__TASK TO CARRY OUT__
Reproduce the records below exactly, but only between the lines holding "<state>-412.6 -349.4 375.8" and "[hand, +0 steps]", inclusive.

*** DATA RECORDS ***

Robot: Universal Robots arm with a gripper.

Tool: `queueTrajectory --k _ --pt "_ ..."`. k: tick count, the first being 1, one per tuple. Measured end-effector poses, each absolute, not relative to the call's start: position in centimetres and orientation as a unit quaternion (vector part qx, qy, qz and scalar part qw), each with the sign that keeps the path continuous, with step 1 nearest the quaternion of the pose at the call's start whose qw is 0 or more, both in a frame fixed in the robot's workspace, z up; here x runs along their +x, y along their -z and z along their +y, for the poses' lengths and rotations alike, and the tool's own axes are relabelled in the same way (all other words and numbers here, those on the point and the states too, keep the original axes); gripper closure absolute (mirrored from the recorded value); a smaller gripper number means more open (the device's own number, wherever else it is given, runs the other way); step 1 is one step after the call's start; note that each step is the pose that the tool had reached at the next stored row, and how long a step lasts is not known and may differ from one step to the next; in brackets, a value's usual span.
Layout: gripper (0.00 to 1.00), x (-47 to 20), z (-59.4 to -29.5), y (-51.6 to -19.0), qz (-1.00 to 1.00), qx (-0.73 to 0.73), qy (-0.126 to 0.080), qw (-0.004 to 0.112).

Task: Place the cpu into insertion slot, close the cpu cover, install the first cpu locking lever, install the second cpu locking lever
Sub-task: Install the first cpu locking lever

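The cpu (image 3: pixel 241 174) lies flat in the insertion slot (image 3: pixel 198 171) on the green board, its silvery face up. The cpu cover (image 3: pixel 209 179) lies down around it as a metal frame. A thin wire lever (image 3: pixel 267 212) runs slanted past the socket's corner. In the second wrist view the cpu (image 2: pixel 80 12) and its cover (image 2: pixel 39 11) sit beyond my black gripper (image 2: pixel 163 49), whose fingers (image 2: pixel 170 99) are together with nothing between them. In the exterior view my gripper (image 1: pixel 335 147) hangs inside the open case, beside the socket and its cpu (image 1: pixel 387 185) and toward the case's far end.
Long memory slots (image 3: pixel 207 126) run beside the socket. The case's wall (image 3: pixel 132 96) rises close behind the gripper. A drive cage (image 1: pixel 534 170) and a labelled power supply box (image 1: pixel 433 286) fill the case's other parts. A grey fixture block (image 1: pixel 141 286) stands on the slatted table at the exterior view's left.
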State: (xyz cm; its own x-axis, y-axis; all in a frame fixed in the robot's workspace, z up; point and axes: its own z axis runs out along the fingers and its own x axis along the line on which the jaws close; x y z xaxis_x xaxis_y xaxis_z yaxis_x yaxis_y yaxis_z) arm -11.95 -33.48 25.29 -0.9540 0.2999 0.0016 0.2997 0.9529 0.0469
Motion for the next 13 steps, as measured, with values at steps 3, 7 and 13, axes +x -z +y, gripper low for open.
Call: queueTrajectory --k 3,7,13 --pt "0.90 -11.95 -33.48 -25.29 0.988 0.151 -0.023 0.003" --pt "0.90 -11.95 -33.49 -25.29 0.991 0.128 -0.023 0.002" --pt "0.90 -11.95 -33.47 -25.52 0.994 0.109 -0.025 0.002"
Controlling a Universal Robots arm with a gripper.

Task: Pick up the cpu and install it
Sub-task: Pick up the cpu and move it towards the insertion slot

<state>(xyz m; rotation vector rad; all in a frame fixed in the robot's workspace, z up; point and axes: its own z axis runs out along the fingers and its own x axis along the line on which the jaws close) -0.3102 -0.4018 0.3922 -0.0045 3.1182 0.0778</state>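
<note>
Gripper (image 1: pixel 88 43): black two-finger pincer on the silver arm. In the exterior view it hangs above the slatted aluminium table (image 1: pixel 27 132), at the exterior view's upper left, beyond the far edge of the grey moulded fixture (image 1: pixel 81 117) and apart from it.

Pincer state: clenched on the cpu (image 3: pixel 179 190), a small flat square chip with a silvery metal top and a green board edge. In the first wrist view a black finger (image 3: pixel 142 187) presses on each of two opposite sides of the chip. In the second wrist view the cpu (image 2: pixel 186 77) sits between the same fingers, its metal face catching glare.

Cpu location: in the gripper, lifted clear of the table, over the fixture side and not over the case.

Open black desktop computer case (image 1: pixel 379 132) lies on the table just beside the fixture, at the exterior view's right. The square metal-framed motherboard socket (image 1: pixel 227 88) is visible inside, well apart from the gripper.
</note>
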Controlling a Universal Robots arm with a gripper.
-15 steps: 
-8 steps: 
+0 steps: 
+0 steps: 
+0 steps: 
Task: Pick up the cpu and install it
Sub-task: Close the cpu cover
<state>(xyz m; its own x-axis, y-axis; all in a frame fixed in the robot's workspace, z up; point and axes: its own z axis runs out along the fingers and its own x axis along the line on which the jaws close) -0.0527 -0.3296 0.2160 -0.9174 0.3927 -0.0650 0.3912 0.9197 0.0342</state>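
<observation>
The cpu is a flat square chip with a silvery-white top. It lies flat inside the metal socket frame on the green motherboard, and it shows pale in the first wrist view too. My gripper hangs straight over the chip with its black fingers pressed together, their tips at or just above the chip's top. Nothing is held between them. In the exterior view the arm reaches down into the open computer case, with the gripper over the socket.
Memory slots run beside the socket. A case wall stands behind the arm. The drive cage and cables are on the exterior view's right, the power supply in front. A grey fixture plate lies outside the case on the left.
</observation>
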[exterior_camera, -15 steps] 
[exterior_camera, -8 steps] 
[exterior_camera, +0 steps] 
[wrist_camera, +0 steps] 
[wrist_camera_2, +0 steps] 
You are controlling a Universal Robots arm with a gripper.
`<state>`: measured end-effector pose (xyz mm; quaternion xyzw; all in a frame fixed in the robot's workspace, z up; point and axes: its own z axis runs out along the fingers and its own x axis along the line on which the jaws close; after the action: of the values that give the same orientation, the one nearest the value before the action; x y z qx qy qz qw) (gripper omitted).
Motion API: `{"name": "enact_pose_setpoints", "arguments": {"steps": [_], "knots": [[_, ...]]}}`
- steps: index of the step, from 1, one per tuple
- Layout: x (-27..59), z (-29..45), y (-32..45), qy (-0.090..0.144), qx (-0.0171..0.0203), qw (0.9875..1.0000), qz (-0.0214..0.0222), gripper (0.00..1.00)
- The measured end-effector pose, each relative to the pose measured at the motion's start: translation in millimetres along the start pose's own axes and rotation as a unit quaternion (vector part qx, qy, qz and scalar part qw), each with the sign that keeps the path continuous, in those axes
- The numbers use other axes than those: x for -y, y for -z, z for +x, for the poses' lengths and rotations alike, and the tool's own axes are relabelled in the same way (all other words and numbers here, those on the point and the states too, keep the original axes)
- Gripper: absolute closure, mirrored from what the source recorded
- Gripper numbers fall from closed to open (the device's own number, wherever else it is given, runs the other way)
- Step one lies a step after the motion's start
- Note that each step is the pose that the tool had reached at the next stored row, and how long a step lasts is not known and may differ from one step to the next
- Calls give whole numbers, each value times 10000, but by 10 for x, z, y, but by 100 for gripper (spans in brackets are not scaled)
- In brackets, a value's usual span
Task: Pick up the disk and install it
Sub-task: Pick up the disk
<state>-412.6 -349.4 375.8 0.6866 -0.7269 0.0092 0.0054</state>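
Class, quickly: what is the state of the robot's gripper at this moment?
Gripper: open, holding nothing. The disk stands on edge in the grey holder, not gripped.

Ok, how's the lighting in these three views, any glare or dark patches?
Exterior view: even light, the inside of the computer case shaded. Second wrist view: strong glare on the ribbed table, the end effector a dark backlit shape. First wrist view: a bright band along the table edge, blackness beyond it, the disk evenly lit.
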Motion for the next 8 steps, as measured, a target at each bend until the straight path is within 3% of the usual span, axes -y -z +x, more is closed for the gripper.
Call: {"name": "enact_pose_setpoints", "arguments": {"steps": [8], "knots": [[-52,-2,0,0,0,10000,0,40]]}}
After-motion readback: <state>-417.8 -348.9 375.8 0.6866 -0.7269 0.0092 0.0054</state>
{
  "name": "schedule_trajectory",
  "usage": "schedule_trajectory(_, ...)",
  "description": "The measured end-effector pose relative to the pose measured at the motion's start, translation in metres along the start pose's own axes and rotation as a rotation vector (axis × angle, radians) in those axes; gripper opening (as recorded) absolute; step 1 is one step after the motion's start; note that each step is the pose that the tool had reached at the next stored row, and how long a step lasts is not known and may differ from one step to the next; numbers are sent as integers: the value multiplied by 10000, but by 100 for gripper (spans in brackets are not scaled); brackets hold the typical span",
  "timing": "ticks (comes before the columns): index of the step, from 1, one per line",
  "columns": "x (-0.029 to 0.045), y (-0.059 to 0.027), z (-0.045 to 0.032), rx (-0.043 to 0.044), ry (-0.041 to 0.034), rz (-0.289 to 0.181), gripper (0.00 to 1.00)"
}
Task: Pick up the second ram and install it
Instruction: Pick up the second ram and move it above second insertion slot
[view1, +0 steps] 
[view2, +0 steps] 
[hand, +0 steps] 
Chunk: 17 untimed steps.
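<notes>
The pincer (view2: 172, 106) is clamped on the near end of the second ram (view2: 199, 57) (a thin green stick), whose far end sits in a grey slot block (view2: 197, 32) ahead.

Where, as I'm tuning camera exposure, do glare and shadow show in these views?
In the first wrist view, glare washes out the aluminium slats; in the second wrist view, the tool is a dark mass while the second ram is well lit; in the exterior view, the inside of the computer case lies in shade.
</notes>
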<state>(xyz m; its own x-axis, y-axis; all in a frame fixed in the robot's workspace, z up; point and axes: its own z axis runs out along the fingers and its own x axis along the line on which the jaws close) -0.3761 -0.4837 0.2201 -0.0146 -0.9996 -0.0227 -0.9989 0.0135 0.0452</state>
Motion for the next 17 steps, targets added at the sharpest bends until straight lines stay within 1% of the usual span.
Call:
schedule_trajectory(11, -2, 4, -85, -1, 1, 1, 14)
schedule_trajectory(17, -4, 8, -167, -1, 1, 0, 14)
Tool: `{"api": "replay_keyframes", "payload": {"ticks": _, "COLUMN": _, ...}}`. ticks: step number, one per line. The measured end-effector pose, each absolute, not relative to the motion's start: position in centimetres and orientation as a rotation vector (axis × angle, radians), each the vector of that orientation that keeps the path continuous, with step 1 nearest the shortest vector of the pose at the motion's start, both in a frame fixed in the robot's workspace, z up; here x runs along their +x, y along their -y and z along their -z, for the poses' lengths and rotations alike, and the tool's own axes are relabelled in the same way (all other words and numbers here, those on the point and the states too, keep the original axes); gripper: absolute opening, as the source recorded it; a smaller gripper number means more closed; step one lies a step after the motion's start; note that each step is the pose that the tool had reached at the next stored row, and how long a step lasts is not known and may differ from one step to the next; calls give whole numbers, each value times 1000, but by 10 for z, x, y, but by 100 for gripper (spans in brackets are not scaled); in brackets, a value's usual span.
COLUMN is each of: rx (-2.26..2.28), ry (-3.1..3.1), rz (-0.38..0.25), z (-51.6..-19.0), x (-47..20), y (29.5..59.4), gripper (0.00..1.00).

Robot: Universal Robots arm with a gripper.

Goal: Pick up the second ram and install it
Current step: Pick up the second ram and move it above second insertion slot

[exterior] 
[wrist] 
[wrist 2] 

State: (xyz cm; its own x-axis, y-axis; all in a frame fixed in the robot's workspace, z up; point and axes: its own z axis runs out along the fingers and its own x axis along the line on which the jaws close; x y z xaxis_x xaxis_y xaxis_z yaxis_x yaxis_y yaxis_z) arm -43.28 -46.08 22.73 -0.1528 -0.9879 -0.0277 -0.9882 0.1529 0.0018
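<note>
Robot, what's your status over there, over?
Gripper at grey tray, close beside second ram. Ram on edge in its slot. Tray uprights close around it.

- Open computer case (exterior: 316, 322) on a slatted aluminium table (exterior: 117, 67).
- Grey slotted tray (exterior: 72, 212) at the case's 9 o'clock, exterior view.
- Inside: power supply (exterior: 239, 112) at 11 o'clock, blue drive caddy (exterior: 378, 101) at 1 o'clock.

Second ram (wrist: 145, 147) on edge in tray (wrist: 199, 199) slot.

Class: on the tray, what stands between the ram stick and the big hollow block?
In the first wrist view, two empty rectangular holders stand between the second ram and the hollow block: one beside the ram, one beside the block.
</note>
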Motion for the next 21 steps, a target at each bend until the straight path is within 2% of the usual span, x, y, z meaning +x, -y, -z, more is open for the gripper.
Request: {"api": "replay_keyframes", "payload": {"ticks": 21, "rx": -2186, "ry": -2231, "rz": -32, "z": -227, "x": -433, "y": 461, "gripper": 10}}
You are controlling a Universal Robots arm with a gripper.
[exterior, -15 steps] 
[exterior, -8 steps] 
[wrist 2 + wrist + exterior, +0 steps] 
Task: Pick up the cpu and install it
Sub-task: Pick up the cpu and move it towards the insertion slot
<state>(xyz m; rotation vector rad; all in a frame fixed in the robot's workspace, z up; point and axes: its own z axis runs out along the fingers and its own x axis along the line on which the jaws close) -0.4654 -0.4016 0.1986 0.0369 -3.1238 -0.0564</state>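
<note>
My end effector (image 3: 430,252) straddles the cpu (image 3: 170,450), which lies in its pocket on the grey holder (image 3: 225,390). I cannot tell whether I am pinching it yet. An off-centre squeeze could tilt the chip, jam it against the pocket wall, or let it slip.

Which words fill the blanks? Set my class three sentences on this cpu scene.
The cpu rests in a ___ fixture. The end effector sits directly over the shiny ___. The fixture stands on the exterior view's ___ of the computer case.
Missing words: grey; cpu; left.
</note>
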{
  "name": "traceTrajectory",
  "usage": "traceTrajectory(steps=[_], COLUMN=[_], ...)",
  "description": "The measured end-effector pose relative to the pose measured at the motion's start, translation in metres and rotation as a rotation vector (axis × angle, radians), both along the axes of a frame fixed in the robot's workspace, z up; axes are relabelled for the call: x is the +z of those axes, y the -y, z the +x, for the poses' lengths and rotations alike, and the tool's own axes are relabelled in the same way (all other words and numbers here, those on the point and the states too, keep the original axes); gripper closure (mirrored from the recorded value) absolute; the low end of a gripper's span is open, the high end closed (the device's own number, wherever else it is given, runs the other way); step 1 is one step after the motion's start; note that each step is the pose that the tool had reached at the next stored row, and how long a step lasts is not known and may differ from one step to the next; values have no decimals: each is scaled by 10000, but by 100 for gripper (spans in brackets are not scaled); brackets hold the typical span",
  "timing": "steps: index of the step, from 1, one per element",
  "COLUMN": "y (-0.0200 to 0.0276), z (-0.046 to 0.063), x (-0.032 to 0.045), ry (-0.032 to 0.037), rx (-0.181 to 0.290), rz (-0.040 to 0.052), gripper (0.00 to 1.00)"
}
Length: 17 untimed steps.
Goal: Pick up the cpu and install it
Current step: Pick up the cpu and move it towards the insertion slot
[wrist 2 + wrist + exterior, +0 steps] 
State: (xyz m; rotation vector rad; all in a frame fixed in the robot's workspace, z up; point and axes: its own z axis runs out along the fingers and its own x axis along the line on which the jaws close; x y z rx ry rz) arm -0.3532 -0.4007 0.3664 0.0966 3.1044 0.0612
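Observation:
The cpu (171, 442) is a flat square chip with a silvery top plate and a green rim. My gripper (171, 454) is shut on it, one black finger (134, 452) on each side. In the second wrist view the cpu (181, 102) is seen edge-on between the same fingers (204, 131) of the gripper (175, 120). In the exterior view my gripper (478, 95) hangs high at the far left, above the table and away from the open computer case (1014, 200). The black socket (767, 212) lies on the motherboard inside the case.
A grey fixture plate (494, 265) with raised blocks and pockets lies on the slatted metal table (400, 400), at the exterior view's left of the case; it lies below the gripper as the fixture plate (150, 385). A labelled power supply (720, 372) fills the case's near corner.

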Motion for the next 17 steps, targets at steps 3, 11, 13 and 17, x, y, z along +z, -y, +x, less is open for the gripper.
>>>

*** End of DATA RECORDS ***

__EXERCISE ANSWER__
<state>-412.6 -349.4 375.8 0.6866 -0.7269 0.0092 0.0054</state>
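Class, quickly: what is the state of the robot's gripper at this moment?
Gripper: open, holding nothing. The disk stands on edge in the grey holder, not gripped.

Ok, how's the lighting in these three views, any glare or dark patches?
Exterior view: even light, the inside of the computer case shaded. Second wrist view: strong glare on the ribbed table, the end effector a dark backlit shape. First wrist view: a bright band along the table edge, blackness beyond it, the disk evenly lit.
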Motion for the next 8 steps, as measured, a target at each bend until the straight path is within 3% of the usual span, axes -y -z +x, more is closed for the gripper.
Call: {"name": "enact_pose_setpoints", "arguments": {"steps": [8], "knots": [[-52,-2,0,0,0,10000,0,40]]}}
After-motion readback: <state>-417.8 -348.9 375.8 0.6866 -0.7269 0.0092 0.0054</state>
{
  "name": "schedule_trajectory",
  "usage": "schedule_trajectory(_, ...)",
  "description": "The measured end-effector pose relative to the pose measured at the motion's start, translation in metres along the start pose's own axes and rotation as a rotation vector (axis × angle, radians) in those axes; gripper opening (as recorded) absolute; step 1 is one step after the motion's start; note that each step is the pose that the tool had reached at the next stored row, and how long a step lasts is not known and may differ from one step to the next; numbers are sent as integers: the value multiplied by 10000, but by 100 for gripper (spans in brackets are not scaled); brackets hold the typical span",
  "timing": "ticks (comes before the columns): index of the step, from 1, one per line",
  "columns": "x (-0.029 to 0.045), y (-0.059 to 0.027), z (-0.045 to 0.032), rx (-0.043 to 0.044), ry (-0.041 to 0.034), rz (-0.289 to 0.181), gripper (0.00 to 1.00)"
}
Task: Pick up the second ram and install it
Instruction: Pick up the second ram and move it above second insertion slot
[view1, +0 steps] 
[view2, +0 steps] 
[hand, +0 steps] 

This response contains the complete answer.